Take every line of the material and reproduce it exactly.
*** Supplied information Section Begins ***
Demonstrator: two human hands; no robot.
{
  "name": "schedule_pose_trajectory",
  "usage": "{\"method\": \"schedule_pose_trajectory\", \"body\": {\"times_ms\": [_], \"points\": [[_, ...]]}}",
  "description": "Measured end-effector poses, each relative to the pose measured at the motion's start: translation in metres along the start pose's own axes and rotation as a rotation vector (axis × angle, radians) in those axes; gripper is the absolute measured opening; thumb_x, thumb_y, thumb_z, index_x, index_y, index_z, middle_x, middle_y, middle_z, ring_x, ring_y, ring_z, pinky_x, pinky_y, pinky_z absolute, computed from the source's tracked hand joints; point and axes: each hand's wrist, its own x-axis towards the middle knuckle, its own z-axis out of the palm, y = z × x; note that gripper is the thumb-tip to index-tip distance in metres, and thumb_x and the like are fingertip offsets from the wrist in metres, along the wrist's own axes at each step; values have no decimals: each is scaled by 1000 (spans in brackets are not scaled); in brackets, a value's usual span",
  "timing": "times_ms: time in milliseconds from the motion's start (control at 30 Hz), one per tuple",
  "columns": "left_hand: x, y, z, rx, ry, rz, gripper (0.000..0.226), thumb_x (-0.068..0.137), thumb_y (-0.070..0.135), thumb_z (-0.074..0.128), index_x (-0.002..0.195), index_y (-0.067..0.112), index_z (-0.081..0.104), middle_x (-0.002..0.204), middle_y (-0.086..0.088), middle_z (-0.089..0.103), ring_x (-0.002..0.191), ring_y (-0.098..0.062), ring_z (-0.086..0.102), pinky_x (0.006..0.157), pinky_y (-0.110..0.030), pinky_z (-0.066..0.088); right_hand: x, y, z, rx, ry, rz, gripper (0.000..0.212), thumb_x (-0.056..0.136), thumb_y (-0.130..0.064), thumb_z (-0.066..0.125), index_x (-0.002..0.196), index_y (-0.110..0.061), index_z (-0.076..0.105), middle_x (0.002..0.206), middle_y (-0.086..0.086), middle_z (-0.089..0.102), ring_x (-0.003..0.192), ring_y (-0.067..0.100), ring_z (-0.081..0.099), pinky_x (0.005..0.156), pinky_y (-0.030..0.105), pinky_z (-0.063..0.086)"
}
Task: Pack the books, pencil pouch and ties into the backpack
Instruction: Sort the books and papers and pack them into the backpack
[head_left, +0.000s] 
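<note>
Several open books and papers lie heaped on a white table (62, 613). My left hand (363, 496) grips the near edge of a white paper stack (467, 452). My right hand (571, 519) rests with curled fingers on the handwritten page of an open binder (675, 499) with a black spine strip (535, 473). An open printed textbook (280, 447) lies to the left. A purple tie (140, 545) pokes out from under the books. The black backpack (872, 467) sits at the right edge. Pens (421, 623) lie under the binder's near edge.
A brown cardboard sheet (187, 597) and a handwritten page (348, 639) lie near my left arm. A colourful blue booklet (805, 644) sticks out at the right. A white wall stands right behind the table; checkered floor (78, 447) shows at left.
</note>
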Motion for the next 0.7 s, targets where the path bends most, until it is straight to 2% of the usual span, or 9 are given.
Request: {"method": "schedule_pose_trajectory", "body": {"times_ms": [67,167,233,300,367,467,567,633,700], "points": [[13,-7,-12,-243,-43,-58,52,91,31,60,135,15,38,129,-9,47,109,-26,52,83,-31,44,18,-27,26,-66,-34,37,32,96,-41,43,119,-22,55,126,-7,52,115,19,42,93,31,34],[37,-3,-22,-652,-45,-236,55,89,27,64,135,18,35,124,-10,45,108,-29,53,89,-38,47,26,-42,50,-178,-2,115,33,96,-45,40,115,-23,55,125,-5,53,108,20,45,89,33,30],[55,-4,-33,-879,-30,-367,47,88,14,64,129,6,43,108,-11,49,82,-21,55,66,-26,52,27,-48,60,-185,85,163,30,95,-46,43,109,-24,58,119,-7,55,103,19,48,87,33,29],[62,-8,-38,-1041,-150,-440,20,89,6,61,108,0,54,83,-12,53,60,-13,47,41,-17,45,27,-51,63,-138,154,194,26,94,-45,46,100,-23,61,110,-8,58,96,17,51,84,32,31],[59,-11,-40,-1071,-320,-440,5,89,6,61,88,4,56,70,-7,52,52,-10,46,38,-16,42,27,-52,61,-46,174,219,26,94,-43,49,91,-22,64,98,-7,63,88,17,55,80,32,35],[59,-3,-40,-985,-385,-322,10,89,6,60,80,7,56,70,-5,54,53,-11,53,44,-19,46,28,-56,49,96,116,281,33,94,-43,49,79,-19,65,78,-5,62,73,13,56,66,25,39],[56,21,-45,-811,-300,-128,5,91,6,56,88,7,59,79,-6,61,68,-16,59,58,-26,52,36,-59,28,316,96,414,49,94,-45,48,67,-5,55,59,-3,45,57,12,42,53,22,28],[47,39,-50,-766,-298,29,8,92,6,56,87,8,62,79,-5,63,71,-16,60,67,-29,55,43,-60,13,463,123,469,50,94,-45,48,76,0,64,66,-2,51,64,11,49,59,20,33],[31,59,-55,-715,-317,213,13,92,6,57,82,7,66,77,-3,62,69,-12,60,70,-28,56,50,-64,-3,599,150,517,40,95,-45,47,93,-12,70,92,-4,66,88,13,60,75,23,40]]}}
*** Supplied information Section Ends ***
Answer to this problem:
Demonstrator: two human hands; no robot.
{
  "name": "schedule_pose_trajectory",
  "usage": "{\"method\": \"schedule_pose_trajectory\", \"body\": {\"times_ms\": [_], \"points\": [[_, ...]]}}",
  "description": "Measured end-effector poses, each relative to the pose measured at the motion's start: translation in metres along the start pose's own axes and rotation as a rotation vector (axis × angle, radians) in those axes; gripper is the absolute measured opening; thumb_x, thumb_y, thumb_z, index_x, index_y, index_z, middle_x, middle_y, middle_z, ring_x, ring_y, ring_z, pinky_x, pinky_y, pinky_z absolute, computed from the source's tracked hand joints; point and axes: each hand's wrist, its own x-axis towards the middle knuckle, its own z-axis out of the palm, y = z × x; note that gripper is the thumb-tip to index-tip distance in metres, and thumb_x and the like are fingertip offsets from the wrist in metres, along the wrist's own axes at each step; values have no decimals: each is scaled by 1000 (spans in brackets are not scaled); in brackets, a value's usual span",
  "timing": "times_ms: time in milliseconds from the motion's start (control at 30 Hz), one per tuple",
  "columns": "left_hand: x, y, z, rx, ry, rz, gripper (0.000..0.226), thumb_x (-0.068..0.137), thumb_y (-0.070..0.135), thumb_z (-0.074..0.128), index_x (-0.002..0.195), index_y (-0.067..0.112), index_z (-0.081..0.104), middle_x (-0.002..0.204), middle_y (-0.086..0.088), middle_z (-0.089..0.103), ring_x (-0.002..0.191), ring_y (-0.098..0.062), ring_z (-0.086..0.102), pinky_x (0.006..0.157), pinky_y (-0.110..0.030), pinky_z (-0.066..0.088); right_hand: x, y, z, rx, ry, rz, gripper (0.000..0.212), thumb_x (-0.056..0.136), thumb_y (-0.130..0.064), thumb_z (-0.066..0.125), index_x (-0.002..0.196), index_y (-0.110..0.061), index_z (-0.076..0.105), middle_x (0.002..0.206), middle_y (-0.086..0.086), middle_z (-0.089..0.102), ring_x (-0.003..0.192), ring_y (-0.067..0.100), ring_z (-0.081..0.099), pinky_x (0.005..0.156), pinky_y (-0.030..0.105), pinky_z (-0.063..0.086)"
}
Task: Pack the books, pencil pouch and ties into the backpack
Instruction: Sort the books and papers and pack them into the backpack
[head_left, +0.000s] 
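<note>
Several open books and papers lie heaped on a white table (62, 613). My left hand (363, 496) grips the near edge of a white paper stack (467, 452). My right hand (571, 519) rests with curled fingers on the handwritten page of an open binder (675, 499) with a black spine strip (535, 473). An open printed textbook (280, 447) lies to the left. A purple tie (140, 545) pokes out from under the books. The black backpack (872, 467) sits at the right edge. Pens (421, 623) lie under the binder's near edge.
A brown cardboard sheet (187, 597) and a handwritten page (348, 639) lie near my left arm. A colourful blue booklet (805, 644) sticks out at the right. A white wall stands right behind the table; checkered floor (78, 447) shows at left.
</note>
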Motion for the next 0.7 s, targets where the path bends most, until it is straight to 2% of the usual span, or 9 are given.
Request: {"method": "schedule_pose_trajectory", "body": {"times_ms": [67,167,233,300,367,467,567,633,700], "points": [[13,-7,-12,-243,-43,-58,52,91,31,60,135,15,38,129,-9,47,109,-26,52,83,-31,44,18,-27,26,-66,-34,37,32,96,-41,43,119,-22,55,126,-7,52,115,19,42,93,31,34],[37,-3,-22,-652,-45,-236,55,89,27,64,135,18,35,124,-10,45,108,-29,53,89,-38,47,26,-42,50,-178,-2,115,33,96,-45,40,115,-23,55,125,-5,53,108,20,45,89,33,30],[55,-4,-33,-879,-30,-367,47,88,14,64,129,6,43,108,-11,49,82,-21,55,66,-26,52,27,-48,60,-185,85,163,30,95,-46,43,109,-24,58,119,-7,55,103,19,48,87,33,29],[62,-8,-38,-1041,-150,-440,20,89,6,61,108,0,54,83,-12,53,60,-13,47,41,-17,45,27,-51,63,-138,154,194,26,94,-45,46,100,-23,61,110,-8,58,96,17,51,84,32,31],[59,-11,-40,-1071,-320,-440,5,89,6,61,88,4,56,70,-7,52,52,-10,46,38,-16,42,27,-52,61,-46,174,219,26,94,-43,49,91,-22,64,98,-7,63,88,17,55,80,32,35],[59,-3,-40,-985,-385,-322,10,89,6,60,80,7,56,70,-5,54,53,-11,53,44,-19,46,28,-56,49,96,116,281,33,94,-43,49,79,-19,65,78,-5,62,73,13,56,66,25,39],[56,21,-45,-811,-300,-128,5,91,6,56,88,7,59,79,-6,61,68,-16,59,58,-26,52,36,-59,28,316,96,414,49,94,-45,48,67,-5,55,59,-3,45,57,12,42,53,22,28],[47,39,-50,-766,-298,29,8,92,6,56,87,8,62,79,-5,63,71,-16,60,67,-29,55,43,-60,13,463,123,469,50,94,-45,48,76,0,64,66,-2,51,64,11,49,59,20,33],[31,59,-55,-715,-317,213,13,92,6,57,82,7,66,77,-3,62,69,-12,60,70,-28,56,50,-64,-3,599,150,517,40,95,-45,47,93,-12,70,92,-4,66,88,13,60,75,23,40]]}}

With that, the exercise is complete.